:: RECORDS FOR PROCESSING ::
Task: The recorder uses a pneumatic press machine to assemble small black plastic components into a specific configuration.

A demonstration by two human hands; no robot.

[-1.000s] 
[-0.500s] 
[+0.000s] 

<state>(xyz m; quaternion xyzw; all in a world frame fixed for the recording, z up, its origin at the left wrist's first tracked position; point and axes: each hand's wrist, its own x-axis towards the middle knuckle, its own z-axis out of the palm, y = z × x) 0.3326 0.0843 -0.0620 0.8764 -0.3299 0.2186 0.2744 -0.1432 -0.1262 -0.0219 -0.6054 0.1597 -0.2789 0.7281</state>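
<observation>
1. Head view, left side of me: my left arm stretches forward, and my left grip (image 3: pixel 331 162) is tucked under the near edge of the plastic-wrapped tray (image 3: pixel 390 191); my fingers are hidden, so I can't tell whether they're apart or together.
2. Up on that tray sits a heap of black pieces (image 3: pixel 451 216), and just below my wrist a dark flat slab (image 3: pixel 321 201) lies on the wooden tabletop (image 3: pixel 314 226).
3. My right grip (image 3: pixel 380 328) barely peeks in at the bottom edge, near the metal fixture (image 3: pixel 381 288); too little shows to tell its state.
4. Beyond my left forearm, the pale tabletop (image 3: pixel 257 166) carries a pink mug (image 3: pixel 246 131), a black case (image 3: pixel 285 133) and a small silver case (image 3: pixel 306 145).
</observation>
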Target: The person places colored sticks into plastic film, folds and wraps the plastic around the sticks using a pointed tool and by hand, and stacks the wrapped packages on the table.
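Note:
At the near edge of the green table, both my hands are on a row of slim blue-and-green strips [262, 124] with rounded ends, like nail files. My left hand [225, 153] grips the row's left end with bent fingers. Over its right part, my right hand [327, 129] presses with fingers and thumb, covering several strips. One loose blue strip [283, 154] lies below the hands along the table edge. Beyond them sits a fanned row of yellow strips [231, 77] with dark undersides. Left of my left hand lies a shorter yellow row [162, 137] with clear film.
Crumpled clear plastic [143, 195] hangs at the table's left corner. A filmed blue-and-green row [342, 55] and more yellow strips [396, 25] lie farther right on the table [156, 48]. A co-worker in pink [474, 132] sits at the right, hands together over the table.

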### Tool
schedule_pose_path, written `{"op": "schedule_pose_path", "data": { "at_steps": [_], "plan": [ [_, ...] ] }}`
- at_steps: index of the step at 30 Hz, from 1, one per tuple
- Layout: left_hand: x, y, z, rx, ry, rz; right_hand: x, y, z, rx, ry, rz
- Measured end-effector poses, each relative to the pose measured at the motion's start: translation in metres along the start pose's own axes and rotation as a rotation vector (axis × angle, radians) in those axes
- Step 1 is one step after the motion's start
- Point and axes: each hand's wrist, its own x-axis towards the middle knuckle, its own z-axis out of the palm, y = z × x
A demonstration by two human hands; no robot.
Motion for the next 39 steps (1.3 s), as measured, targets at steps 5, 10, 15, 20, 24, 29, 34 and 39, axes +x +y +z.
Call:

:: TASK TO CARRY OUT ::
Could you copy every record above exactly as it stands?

:: ANSWER FOR THE TASK ::
Task: The recorder uses a pneumatic press machine to assemble small black plastic components into a specific configuration.

A demonstration by two human hands; no robot.

[-1.000s] 
[-0.500s] 
[+0.000s] 

<state>(xyz m; quaternion xyzw; all in a world frame fixed for the recording, z up, its origin at the left wrist's first tracked position; point and axes: each hand's wrist, its own x-axis towards the middle knuckle, its own z-axis out of the palm, y = z × x) 0.3326 0.0843 -0.0620 0.8764 -0.3299 0.2186 0.2744 -0.1432 -0.1262 -0.0219 -0.6054 0.1597 -0.2789 0.7281</state>
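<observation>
1. Head view, left side of me: my left arm stretches forward, and my left grip (image 3: pixel 331 162) is tucked under the near edge of the plastic-wrapped tray (image 3: pixel 390 191); my fingers are hidden, so I can't tell whether they're apart or together.
2. Up on that tray sits a heap of black pieces (image 3: pixel 451 216), and just below my wrist a dark flat slab (image 3: pixel 321 201) lies on the wooden tabletop (image 3: pixel 314 226).
3. My right grip (image 3: pixel 380 328) barely peeks in at the bottom edge, near the metal fixture (image 3: pixel 381 288); too little shows to tell its state.
4. Beyond my left forearm, the pale tabletop (image 3: pixel 257 166) carries a pink mug (image 3: pixel 246 131), a black case (image 3: pixel 285 133) and a small silver case (image 3: pixel 306 145).
</observation>
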Target: The person places colored sticks into plastic film, folds and wraps the plastic around the sticks using a pointed tool and by hand, and stacks the wrapped packages on the table.
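Note:
At the near edge of the green table, both my hands are on a row of slim blue-and-green strips [262, 124] with rounded ends, like nail files. My left hand [225, 153] grips the row's left end with bent fingers. Over its right part, my right hand [327, 129] presses with fingers and thumb, covering several strips. One loose blue strip [283, 154] lies below the hands along the table edge. Beyond them sits a fanned row of yellow strips [231, 77] with dark undersides. Left of my left hand lies a shorter yellow row [162, 137] with clear film.
Crumpled clear plastic [143, 195] hangs at the table's left corner. A filmed blue-and-green row [342, 55] and more yellow strips [396, 25] lie farther right on the table [156, 48]. A co-worker in pink [474, 132] sits at the right, hands together over the table.
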
### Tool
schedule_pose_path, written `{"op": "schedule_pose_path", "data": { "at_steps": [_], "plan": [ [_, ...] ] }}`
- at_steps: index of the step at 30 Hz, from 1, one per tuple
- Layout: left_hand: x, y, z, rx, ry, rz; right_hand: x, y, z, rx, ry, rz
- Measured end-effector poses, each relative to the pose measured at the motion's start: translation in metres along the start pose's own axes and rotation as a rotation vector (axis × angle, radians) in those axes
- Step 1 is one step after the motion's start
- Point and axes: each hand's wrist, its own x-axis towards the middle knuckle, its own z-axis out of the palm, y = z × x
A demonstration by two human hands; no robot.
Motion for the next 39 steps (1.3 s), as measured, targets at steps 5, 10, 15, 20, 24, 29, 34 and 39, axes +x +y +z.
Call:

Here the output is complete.